Best books of annotated games?

Sort:
ConstantCompass

Hey guys, can you recommend any books of annotated games that helped you? What are the "classic" books of annotated games?

Toldsted

Bent Larsen's 'Best Games' and Reti's 'Masters of the Chess Board' are the two classics that have inspired me the most.

Fischers 'My 60 Memorable Games' and Bronsteins "Zürich 1954' is also two all time classic, wich I have not read myself.

Kasparows 'My Great Predecessors' is also highly recommendable.

martinbchess

Logical Chess by Irving Chernev

A First Book Of Morphy (Frisco Del Rosario)

 

Atomic_Checkmate
500 Master Games of Chess by Tartakower and DuMont.
Atomic_Checkmate
Some say Najdorf’s book on Zurich 1953 is better than Bronstein’s.
EBowie

Tal-Botvinnik 1960

RussBell

Many excellent annotated game collections listed here.   The so-called "classic" collections are located toward the bottom of the list under, and in the vicinity of, "My 60 Memorable Games" by Bobby Fischer...

Good Chess Books for Beginners and Beyond...

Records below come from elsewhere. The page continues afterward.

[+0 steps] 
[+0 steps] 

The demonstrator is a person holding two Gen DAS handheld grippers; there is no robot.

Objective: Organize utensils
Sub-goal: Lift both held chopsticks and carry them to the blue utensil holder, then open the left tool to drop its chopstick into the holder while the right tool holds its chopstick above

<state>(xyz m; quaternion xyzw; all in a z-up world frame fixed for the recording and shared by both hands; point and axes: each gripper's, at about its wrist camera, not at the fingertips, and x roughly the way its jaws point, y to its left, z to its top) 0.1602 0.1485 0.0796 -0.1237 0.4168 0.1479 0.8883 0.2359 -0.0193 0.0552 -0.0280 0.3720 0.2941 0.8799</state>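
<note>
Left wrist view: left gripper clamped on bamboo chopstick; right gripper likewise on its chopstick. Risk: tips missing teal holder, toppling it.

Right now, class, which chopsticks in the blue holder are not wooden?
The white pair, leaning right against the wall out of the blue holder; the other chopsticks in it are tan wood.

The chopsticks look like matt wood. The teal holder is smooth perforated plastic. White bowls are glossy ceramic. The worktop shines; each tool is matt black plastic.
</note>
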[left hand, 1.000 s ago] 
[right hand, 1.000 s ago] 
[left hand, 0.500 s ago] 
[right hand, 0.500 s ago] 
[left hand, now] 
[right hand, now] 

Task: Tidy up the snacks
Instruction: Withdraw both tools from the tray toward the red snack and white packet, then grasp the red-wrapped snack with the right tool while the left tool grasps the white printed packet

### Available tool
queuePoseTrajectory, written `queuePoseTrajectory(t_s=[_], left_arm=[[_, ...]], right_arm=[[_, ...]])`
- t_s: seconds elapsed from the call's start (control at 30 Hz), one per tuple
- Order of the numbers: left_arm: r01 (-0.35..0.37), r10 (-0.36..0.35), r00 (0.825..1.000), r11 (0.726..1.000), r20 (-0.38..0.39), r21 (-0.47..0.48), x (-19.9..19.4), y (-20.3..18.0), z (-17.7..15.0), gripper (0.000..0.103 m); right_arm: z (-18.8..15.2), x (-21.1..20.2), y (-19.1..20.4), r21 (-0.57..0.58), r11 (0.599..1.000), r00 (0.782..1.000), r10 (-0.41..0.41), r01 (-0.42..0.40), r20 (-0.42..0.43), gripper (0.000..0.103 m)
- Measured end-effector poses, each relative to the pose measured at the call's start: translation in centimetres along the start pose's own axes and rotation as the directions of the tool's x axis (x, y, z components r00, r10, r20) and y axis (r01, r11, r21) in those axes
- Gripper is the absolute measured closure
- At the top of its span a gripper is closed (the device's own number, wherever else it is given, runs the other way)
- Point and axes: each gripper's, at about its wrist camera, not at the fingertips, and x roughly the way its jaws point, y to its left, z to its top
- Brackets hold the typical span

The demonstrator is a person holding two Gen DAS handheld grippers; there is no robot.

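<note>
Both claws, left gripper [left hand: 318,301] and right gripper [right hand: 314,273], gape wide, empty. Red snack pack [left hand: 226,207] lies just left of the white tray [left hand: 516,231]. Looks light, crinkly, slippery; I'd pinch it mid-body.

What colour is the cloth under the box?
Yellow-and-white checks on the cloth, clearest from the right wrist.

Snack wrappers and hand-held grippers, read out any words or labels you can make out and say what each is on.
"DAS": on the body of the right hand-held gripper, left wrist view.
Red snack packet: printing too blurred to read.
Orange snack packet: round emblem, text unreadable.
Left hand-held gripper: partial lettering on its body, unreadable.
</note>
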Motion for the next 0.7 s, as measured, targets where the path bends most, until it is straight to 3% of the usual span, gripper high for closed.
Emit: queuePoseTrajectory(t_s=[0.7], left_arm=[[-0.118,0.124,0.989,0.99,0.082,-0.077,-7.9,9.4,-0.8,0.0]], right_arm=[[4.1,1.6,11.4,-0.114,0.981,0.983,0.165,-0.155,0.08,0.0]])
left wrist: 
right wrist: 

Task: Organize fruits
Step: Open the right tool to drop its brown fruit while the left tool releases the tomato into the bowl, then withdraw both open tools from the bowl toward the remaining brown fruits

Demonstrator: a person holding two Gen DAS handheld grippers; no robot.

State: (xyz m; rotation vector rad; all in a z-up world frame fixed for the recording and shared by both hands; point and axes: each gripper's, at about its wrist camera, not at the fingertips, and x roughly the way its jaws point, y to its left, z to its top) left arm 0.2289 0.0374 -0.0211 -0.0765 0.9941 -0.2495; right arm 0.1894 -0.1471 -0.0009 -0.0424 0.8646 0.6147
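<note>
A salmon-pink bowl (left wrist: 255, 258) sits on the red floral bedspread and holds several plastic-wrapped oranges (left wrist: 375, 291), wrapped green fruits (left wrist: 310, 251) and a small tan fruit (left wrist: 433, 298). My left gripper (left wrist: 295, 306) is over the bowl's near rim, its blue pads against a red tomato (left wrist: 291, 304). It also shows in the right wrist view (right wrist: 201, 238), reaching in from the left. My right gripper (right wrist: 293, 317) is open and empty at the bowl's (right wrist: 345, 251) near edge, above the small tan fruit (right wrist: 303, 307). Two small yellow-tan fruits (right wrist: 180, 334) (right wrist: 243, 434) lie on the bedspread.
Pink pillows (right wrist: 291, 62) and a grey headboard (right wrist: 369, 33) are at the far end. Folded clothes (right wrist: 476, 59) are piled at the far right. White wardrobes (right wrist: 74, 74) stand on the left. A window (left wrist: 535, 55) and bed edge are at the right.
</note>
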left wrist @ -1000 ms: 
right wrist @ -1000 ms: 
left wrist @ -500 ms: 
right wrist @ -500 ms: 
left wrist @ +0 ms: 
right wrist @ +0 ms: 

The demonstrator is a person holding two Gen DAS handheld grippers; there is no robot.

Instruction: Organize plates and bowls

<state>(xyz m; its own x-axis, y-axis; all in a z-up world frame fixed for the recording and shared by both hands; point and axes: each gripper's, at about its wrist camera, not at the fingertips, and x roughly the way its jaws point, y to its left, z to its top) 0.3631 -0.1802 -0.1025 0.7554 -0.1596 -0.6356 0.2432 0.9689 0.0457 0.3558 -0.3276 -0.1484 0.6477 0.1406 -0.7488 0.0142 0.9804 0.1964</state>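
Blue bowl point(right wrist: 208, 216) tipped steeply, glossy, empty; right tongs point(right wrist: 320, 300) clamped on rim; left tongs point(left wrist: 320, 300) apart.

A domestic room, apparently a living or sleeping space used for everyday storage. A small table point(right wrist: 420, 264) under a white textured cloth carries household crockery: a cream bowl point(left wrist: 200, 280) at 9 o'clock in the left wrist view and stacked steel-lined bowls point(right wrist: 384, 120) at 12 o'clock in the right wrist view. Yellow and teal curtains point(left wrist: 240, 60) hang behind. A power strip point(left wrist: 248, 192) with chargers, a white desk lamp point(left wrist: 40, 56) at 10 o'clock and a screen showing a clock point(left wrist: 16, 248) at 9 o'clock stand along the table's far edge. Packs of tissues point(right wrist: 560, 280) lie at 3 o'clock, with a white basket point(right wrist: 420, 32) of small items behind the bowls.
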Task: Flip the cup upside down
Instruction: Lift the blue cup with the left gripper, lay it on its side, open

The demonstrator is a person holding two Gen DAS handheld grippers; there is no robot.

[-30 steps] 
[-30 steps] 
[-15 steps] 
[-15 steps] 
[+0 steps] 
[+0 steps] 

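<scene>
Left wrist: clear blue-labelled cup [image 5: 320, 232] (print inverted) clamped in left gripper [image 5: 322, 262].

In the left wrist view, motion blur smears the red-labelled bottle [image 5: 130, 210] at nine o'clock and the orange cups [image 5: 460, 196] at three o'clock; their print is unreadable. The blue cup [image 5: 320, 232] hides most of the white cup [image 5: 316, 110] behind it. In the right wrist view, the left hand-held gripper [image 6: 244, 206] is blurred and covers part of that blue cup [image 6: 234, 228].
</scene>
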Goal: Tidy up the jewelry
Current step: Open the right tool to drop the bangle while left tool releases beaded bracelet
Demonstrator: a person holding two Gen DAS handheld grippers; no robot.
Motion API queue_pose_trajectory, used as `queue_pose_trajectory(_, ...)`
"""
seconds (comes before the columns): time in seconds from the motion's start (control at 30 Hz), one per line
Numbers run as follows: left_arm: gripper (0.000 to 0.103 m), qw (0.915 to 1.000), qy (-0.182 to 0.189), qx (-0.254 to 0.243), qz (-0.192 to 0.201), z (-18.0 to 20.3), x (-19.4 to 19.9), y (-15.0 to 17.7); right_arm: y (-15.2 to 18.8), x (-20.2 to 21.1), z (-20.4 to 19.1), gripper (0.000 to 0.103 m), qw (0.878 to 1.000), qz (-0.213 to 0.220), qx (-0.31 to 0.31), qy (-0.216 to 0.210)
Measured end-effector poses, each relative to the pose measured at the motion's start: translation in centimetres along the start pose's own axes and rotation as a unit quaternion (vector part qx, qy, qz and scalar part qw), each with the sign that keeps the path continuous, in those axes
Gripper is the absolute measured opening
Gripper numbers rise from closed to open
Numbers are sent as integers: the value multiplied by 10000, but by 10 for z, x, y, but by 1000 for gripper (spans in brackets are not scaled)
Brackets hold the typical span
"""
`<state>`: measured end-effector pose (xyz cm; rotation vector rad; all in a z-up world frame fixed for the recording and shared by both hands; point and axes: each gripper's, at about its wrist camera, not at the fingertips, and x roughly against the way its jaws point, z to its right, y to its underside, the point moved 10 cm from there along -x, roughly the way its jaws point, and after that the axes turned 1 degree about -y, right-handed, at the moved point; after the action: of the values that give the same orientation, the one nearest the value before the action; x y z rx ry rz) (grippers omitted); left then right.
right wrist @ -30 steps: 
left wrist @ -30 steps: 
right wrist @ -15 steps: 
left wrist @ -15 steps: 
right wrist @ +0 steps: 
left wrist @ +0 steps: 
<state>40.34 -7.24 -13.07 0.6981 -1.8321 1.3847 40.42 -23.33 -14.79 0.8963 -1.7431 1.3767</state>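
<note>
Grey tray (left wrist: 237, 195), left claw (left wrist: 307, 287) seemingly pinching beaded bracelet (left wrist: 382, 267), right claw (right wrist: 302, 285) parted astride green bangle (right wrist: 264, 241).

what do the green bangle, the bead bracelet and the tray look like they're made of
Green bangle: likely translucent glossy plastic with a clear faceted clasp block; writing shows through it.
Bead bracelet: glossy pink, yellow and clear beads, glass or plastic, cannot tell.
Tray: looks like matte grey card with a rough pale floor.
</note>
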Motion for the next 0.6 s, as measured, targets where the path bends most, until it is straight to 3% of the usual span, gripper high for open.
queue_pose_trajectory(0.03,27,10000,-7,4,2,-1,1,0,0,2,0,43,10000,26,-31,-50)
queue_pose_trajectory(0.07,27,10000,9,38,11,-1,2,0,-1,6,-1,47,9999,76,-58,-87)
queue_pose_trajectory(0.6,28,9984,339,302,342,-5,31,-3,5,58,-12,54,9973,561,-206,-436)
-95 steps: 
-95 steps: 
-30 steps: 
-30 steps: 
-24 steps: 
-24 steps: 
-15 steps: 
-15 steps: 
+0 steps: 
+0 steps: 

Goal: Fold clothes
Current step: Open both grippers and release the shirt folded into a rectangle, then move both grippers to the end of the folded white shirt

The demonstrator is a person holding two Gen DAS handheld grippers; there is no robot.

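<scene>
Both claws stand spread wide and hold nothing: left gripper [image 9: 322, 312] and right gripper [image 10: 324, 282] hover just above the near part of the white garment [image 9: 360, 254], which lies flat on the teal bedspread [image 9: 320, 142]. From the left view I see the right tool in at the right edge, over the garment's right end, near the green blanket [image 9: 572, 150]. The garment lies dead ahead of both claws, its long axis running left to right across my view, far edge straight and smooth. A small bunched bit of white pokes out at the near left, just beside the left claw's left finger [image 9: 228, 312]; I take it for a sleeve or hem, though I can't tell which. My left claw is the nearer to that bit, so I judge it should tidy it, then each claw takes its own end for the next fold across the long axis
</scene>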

https://www.chess.com/blog/RussBell/good-chess-books-for-beginners-and-beyond

passedpawn22

Mammoth book of greatest games, Life and Games of Mikhail Tal, Tal vs Botvinnik 1960, Anatoly Karpov My Best Games (Edition Olms), Zurich 1953 Interzonal (by Bronstein), Why Lasker Matters (Soltis).

passedpawn22

Judit Polgar's "How I beat Fisher's Record" is supposed to be excellent but I haven't read it yet.

petfish63

Judit Polgar's 3 volumes of her games is excellent. I would recommend John Nunn's 3 game collections and Korchnoi's game collections.

Hrungnir

Doesn't get much better than Reti's Masters of the Chessboard. Euwe's Chess Master vs. Chess Amateur is very instructive and worth a read.

chessroboto

I agree with the titles collected in this relevant article by IM Silman

https://www.chess.com/article/view/the-best-chess-books-ever 

paretobox

I think one of the most overlooked tournament books and IMHO the best tournament book of the last two decades was the big volume on San Luis 2005 -- the chess championship FIDE tournament that Topalov won by a wide margin.  It has background, stories, analysis, and color photos.  A big, heavy book.

chessroboto

Agree with San Luis 2005. I think it just got ignored based whether you liked Topalov or not. 

CheerfulPatzer

It has to be Irving Chernev'e 'Logical Chess' , "The Art of Logical thinking" by Neil Macdonald and John Nunn's Understanding Chess Move by Move. I also liked mammoth book of words greatest chess games.

lime56

Agree on all of these. I would add the Tartakower and du Mont follow up to 500 Games, 100 Master Games of Modern Chess, Timman's Titans and Art of Chess Analysis by same author. Finally, for a one player collection, how about 200 Open Games by David Bronstein?